#### [Try it]
Your answer should consist only of the records, copied exactly, with the images removed.

:: Data records ::

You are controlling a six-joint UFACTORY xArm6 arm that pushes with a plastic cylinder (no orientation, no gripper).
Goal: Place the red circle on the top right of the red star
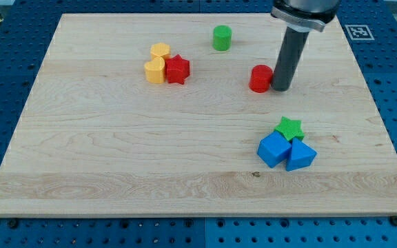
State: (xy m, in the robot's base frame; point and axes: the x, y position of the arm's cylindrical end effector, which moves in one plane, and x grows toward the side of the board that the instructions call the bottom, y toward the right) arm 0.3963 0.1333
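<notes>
The red circle (259, 78) is a short red cylinder right of the board's middle, toward the view's top. My tip (280, 89) stands right against its right side, touching or nearly touching it. The red star (177, 69) lies well to the left of the red circle, toward the view's top left. It touches two yellow blocks on its left.
A yellow hexagon block (160, 51) and a yellow block (155, 71) sit left of the red star. A green cylinder (221, 38) stands near the view's top. A green star (289, 127), a blue cube (275, 149) and a blue triangular block (300, 156) cluster at lower right.
</notes>
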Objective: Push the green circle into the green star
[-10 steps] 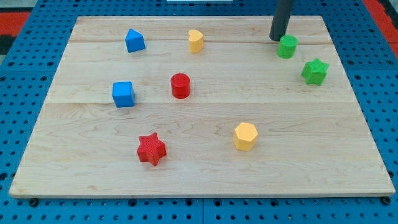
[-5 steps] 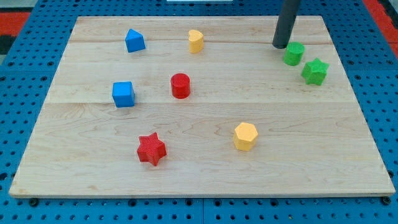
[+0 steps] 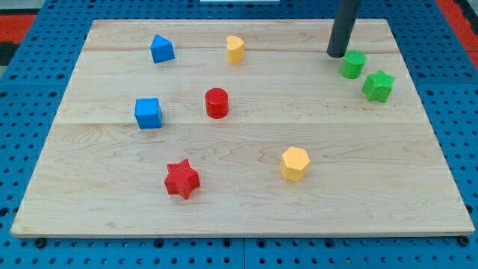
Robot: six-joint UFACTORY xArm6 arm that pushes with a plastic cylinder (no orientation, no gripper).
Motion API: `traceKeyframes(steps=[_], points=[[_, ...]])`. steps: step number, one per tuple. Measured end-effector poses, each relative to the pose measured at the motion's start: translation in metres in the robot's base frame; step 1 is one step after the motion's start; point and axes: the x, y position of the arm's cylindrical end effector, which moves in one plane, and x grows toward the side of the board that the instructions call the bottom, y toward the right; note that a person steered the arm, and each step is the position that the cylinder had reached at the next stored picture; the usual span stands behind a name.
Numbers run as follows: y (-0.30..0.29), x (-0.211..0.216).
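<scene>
1. Wooden board (image 3: 246, 217): a pale plank surface was recorded on a blue perforated base (image 3: 30, 246), with its nearest edge at the view's bottom.
2. Red star (image 3: 181, 179): it was recorded nearest the view's bottom, left of centre, standing apart from all other blocks.
3. Yellow hexagon (image 3: 294, 164): it was placed right of the red star and slightly farther up, well apart from it.
4. Blue cube (image 3: 148, 113): it was noted at the view's left, in the middle band of the board.
5. Red cylinder (image 3: 216, 102): it was set to the right of the blue cube, near but not touching.
6. Green star (image 3: 378, 86): it was found near the board's right edge, toward the view's top.
7. Green circle (image 3: 352, 64): it was located just up and left of the green star; whether the two touched could not be told.
8. Blue block (image 3: 161, 48): an angular piece of unclear shape was listed at the upper left.
9. Yellow block (image 3: 235, 49): a partly rounded piece was listed right of that blue block.
10. My tip (image 3: 337, 54): the dark rod's lower end was recorded just left of the green circle, close beside it. No claw was fitted, so no open or closed state could be given.
</scene>
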Motion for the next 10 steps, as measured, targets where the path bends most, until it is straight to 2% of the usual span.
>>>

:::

#### [Worked solution]
You are controlling a six-joint UFACTORY xArm6 arm that pushes with a plastic cylinder (no orientation, no gripper).
Goal: Place the red circle on the top right of the red star
State: (xy m, in the robot's base frame; point and axes: the x, y position of the arm's cylindrical end effector, which moves in one plane, and x grows toward the side of the board that the instructions call the bottom, y toward the right) arm 0.3963 0.1333
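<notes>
The red circle (259, 78) is a short red cylinder right of the board's middle, toward the view's top. My tip (280, 89) stands right against its right side, touching or nearly touching it. The red star (177, 69) lies well to the left of the red circle, toward the view's top left. It touches two yellow blocks on its left.
A yellow hexagon block (160, 51) and a yellow block (155, 71) sit left of the red star. A green cylinder (221, 38) stands near the view's top. A green star (289, 127), a blue cube (275, 149) and a blue triangular block (300, 156) cluster at lower right.
</notes>
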Objective: Push the green circle into the green star
[-10 steps] 
[-5 steps] 
[+0 steps] 
Robot: six-joint UFACTORY xArm6 arm that pushes with a plastic cylinder (no orientation, no gripper).
Motion API: `traceKeyframes(steps=[_], points=[[_, ...]])`. steps: step number, one per tuple. Measured end-effector poses, each relative to the pose measured at the motion's start: translation in metres in the robot's base frame; step 1 is one step after the motion's start; point and axes: the x, y position of the arm's cylindrical end effector, which moves in one plane, and x grows toward the side of the board that the instructions call the bottom, y toward the right; note that a person steered the arm, and each step is the position that the cylinder had reached at the next stored picture; the usual span stands behind a name.
Numbers run as follows: y (-0.30..0.29), x (-0.211..0.216).
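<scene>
1. Wooden board (image 3: 246, 217): a pale plank surface was recorded on a blue perforated base (image 3: 30, 246), with its nearest edge at the view's bottom.
2. Red star (image 3: 181, 179): it was recorded nearest the view's bottom, left of centre, standing apart from all other blocks.
3. Yellow hexagon (image 3: 294, 164): it was placed right of the red star and slightly farther up, well apart from it.
4. Blue cube (image 3: 148, 113): it was noted at the view's left, in the middle band of the board.
5. Red cylinder (image 3: 216, 102): it was set to the right of the blue cube, near but not touching.
6. Green star (image 3: 378, 86): it was found near the board's right edge, toward the view's top.
7. Green circle (image 3: 352, 64): it was located just up and left of the green star; whether the two touched could not be told.
8. Blue block (image 3: 161, 48): an angular piece of unclear shape was listed at the upper left.
9. Yellow block (image 3: 235, 49): a partly rounded piece was listed right of that blue block.
10. My tip (image 3: 337, 54): the dark rod's lower end was recorded just left of the green circle, close beside it. No claw was fitted, so no open or closed state could be given.
</scene>
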Motion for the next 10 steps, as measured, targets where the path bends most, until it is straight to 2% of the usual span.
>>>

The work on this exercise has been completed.